I suppose I’ll make some blunders, in detail, with my first impressions, but they will be the blunders of hundreds, maybe thousands, who come to London, get the same impressions, and take ’em away and never lose ’em. So my writings will still hold true as of first impressions. I want to drive all this into your thick head, because I intend to write to you pretty regularly, and I know that you will regard some parts of my letters as cheap copy for that old democratic rag of yours, the Come-by-Chance Boomerang. I don’t mind—it will save me writing at length to all the boys, as I promised.

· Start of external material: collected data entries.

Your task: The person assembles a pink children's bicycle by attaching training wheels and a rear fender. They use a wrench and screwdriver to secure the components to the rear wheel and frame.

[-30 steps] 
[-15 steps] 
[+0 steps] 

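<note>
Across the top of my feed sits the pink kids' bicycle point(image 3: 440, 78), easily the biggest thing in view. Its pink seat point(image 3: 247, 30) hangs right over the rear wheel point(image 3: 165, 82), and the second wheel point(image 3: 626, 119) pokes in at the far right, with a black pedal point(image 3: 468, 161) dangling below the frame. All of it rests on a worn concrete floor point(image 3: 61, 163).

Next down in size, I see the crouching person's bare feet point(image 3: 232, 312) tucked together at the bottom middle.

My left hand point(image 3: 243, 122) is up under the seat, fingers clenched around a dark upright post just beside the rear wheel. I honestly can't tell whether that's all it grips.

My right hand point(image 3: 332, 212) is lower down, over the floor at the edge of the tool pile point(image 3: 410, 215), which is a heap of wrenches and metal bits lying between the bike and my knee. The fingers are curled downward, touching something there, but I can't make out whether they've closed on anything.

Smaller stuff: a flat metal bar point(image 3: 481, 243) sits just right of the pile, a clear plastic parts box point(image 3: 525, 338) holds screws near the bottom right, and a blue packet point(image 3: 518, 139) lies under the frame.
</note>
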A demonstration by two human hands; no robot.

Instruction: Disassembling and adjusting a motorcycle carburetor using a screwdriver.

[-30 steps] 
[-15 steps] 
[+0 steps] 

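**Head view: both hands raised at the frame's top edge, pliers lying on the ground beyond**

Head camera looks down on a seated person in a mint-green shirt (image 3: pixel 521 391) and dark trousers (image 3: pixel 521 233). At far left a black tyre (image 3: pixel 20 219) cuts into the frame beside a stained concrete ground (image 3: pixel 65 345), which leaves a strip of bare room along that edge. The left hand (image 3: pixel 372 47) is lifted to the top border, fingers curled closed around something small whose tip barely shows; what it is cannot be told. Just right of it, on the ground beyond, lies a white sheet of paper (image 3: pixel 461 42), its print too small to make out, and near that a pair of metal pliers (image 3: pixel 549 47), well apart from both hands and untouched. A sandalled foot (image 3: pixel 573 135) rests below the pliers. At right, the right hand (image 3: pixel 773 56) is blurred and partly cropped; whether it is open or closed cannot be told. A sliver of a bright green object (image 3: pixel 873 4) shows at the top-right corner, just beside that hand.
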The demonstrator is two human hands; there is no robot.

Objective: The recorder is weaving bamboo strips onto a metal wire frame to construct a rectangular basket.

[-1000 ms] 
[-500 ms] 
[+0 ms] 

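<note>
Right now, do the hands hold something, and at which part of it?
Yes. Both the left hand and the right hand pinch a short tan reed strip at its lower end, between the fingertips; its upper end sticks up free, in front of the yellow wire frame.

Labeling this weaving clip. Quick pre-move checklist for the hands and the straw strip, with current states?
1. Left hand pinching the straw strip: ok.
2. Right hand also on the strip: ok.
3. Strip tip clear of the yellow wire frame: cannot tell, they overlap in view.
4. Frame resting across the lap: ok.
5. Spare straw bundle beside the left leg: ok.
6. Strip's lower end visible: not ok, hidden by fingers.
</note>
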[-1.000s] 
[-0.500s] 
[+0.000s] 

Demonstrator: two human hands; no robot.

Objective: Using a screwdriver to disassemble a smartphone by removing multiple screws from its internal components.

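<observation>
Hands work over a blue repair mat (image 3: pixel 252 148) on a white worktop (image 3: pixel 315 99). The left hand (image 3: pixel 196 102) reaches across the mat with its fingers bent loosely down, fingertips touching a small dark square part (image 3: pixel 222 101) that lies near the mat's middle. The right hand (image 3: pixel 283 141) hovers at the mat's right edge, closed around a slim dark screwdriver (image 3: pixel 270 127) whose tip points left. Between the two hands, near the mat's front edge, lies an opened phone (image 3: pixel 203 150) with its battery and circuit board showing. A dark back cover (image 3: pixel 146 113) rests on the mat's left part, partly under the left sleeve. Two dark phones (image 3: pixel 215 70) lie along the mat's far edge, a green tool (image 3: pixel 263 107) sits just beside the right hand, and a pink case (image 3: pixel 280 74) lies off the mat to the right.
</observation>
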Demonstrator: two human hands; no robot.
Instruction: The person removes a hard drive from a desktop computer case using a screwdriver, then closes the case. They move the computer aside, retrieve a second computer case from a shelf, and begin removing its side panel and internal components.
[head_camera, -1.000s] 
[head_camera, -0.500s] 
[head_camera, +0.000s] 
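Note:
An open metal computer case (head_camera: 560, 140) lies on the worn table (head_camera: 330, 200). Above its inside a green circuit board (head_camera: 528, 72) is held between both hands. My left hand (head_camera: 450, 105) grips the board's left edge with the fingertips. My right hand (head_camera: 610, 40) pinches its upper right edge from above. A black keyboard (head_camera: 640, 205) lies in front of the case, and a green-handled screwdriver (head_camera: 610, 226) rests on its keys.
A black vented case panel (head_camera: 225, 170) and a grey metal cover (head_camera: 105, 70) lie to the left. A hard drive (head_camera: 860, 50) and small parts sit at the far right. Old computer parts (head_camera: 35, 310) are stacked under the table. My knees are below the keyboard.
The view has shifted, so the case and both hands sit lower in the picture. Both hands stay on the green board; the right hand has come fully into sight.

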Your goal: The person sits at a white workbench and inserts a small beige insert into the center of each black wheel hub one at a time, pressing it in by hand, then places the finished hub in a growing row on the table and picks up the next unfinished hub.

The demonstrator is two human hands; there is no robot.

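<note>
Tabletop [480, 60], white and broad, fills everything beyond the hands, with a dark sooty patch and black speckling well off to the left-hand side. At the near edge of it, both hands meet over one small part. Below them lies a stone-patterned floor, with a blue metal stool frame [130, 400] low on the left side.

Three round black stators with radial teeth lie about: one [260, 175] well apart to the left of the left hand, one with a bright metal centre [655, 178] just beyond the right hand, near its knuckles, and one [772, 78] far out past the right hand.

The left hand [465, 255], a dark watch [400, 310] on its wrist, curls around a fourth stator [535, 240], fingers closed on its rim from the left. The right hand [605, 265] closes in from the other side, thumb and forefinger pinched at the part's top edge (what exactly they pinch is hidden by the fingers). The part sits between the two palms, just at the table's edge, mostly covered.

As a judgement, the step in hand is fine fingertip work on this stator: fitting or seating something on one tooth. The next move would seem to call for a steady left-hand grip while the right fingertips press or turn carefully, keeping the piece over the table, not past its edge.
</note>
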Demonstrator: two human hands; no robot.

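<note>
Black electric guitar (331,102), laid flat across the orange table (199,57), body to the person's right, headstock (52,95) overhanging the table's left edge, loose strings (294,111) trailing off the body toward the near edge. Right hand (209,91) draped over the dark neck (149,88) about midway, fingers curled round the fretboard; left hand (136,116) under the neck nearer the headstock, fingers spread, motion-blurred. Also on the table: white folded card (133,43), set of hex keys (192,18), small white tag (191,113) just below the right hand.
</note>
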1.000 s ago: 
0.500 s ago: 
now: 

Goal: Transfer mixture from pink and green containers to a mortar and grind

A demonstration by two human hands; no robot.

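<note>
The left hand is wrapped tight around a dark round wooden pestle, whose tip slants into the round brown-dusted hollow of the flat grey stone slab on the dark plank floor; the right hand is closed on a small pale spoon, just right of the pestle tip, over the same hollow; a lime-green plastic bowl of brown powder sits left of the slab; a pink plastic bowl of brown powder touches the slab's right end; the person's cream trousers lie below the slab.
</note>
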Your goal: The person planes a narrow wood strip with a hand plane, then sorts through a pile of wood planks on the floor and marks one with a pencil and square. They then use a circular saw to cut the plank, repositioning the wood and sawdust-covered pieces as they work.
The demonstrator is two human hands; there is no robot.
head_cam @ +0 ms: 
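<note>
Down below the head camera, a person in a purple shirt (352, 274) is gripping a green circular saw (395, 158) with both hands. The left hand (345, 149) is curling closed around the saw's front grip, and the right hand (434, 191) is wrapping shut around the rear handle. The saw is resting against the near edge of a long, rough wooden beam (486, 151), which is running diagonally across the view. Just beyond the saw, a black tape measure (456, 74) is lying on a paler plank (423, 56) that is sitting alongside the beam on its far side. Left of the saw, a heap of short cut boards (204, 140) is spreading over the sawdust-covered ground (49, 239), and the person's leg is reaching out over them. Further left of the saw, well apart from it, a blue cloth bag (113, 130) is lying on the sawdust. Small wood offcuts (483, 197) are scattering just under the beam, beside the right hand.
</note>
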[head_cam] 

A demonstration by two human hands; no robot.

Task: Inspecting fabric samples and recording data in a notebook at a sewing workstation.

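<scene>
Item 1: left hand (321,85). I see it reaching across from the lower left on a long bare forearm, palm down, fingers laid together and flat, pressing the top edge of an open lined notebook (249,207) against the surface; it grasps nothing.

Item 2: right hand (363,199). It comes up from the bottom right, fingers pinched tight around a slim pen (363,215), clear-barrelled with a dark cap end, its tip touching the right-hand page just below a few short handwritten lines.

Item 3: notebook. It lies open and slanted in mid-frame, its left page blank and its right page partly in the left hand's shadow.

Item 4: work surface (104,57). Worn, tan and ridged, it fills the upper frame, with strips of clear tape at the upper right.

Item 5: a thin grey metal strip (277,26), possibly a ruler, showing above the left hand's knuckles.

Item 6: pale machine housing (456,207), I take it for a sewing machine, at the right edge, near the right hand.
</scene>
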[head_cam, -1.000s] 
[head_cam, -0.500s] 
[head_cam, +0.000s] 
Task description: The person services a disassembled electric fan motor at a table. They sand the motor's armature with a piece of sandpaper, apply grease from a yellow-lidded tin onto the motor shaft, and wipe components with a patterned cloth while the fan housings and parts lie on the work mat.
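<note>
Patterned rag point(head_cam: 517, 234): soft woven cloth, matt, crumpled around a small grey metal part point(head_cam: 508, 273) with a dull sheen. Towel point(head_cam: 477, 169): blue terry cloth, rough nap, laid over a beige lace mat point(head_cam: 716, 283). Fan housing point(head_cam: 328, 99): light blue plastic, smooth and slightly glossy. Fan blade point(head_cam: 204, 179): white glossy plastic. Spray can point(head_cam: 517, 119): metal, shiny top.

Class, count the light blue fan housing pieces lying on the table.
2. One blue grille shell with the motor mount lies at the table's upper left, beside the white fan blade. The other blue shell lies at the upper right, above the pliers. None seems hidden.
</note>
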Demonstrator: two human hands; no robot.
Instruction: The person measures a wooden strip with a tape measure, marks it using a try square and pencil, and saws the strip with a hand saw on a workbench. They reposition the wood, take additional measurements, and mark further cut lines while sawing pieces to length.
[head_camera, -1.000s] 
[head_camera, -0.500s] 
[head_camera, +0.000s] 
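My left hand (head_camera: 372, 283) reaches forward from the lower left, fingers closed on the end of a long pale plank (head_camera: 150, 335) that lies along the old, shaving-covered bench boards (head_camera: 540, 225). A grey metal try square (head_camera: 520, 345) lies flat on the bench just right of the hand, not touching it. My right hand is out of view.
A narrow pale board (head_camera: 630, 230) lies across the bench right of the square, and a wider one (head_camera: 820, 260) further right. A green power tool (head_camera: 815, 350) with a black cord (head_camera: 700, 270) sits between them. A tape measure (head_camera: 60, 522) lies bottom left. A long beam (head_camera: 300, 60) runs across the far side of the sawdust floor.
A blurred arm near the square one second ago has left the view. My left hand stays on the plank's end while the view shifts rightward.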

I am writing under a disadvantage, for which I never bargained when I left Australia. I have heard Australians say that you cannot get round the real size of the difference between Sydney or Melbourne and London until you return to Australia, and I feel now that that is true. A returned Australian once said to me: “When you go to London you don’t think much of it, but when you come back to Sydney the houses seem about a foot high.” This was before they began to build sky-scrapers in Australia. My present impression is that in Sydney city the houses in general are higher than in London—but that is probably because of the few really tall buildings in Sydney. You see, they don’t allow high buildings in London.

You do not so quickly realize the contrast between a big thing and a small thing of the same kind, seen previously, as between a greater thing, seen some time ago, and a lesser thing seen now. See? Well, look here! St. Pancras Railway Station covers, under the unbroken arch of roof (260 feet at the base), five long, comfortable platforms, a wide carriage-way, and ten lines of rail; Redfern Station, Sydney—the largest we have—has only two little platforms and a double line of rail under the main roof. But the general idea is the same, and to me—with three months and some fifteen thousand miles of ocean between the two stations—St. Pancras is only Redfern blown out, or magnified, but enlarged to an extent which I shall not be able to realize until I strike Redfern again. St. Pancras is about—how many times bigger than Redfern? but this doesn’t strike you until you begin to study it out; and I suppose few Australians who visit London would take that trouble. This is scarcely a first impression, but let it pass. I have an idea that when I go back, Sydney—where I spent the greatest part of my life—will surprise me a deal more than London did at first. Then for some first impressions of Sydney. And (this might sound like a ridiculous paradox) I have an impression that Australians, who come to London and stay awhile, never realize the size of their disappointment—they keep on expecting to be surprised presently, and having a vague idea that the street they’re in must lead toward the city proper— that London begins to grow on them and surprise ’em gradually.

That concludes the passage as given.